Massive stage sets recreated tanks, aircraft, and naval fleets, while pyrotechnics simulated the chaos of Pearl Harbor, the storming of Normandy, and the brutal island campaigns of the Pacific. Veterans – some still wearing their uniforms – accompanied their wives and girlfriends to watch with pride and tears as their battles were reenacted in fire and smoke. For a few hours, the nation could believe that the pain of war had been transfigured into spectacle, that history could be rewritten in light and music.

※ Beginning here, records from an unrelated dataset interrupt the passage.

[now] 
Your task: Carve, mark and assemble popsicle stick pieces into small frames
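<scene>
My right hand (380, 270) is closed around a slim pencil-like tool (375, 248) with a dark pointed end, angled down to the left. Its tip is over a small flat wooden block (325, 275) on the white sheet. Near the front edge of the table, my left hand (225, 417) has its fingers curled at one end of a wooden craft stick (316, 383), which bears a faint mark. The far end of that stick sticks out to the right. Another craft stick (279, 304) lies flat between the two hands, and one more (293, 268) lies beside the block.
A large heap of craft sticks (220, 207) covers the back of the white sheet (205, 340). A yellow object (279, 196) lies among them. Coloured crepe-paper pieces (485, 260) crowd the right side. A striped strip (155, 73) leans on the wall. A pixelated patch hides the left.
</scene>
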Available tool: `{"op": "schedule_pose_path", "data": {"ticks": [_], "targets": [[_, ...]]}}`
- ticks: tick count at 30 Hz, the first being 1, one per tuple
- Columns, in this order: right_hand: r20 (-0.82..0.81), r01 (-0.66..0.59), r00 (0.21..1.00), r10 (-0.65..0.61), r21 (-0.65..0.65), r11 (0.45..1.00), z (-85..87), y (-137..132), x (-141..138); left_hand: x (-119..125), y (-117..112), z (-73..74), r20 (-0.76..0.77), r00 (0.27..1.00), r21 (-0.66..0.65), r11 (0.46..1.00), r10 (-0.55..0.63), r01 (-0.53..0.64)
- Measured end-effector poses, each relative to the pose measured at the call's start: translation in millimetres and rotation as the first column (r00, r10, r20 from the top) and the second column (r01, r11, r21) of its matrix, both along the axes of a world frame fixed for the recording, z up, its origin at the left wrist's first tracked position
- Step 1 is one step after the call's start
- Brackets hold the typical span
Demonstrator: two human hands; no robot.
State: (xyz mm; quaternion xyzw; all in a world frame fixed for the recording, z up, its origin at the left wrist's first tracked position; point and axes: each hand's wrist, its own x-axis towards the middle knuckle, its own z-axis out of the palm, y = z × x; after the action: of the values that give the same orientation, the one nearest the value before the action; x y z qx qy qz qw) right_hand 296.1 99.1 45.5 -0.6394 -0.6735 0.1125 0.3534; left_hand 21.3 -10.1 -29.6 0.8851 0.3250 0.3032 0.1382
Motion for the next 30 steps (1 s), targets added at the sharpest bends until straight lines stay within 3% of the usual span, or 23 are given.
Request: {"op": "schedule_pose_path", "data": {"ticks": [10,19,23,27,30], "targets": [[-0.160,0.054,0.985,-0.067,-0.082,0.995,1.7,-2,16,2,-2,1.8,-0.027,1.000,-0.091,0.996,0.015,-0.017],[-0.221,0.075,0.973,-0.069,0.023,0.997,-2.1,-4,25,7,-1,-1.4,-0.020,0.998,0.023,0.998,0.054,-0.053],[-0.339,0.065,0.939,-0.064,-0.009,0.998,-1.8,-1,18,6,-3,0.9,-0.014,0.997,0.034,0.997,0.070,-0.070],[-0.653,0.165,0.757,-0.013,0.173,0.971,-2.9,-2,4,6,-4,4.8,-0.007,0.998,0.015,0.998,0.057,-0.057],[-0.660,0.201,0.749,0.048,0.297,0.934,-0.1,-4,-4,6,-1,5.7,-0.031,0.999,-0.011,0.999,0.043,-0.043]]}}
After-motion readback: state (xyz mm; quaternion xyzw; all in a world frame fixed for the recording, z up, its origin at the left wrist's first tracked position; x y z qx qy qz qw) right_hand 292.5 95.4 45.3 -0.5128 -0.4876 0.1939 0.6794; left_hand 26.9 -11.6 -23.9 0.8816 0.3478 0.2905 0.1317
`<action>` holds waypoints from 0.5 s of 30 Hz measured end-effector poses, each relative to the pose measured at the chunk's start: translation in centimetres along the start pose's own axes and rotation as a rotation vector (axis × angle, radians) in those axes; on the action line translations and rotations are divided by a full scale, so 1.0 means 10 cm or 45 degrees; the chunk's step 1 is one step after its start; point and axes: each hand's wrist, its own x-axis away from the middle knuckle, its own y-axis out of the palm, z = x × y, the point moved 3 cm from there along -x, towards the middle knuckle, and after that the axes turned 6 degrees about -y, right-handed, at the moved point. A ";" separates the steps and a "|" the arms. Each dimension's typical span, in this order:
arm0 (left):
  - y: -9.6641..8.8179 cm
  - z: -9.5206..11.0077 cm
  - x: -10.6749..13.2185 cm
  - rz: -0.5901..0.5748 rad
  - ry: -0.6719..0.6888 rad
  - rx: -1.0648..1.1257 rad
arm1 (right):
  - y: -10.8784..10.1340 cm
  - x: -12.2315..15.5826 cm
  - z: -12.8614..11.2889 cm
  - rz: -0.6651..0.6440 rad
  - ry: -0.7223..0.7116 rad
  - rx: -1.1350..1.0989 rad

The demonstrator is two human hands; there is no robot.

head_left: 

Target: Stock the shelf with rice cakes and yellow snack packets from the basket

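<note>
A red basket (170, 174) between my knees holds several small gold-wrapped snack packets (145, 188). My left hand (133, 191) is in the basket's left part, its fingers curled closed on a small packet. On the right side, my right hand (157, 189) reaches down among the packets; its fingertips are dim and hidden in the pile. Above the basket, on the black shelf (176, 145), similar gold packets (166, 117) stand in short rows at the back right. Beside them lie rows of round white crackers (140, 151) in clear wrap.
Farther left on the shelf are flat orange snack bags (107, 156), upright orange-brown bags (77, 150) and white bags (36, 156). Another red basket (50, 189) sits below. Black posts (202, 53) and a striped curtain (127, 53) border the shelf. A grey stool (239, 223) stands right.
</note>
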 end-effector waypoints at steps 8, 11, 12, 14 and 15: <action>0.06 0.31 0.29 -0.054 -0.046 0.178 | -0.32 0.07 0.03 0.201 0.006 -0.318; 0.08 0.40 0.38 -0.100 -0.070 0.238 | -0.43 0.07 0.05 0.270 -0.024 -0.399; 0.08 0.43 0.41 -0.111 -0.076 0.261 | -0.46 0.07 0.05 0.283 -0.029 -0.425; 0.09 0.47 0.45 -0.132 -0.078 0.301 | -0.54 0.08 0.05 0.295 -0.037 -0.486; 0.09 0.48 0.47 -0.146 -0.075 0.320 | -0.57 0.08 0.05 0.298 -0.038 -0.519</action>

Yet even amid the celebration, the mood in America that October was uneasy. Barely two months had passed since Emperor Hirohito’s surrender on 15 August, the day remembered as VJ Day. Across the nation, jubilation had poured into the streets, but beneath the joy lay a growing awareness that the world had entered a new and uncertain epoch. The atomic bombings of Hiroshima and Nagasaki had accomplished what invasions, blockades, and firebombings could not: they had forced Imperial Japan’s hand. But the act that ended the war also opened the door to a darker future. Newspapers hailed the triumph of American science, but editorials and sermons warned of divine judgment and human arrogance. ‘The bomb has made the world one neighbourhood’, a New York Times columnist wrote, ‘but not one brotherhood.’
In that context, A Tribute to Victory became more than a celebration – it was a national ritual of closure performed by a people struggling to comprehend what they had unleashed. The war was over, but the peace that followed felt uneasy, almost spectral. America had not only defeated fascism; it had cracked open the atom, and with it, the boundaries of the possible.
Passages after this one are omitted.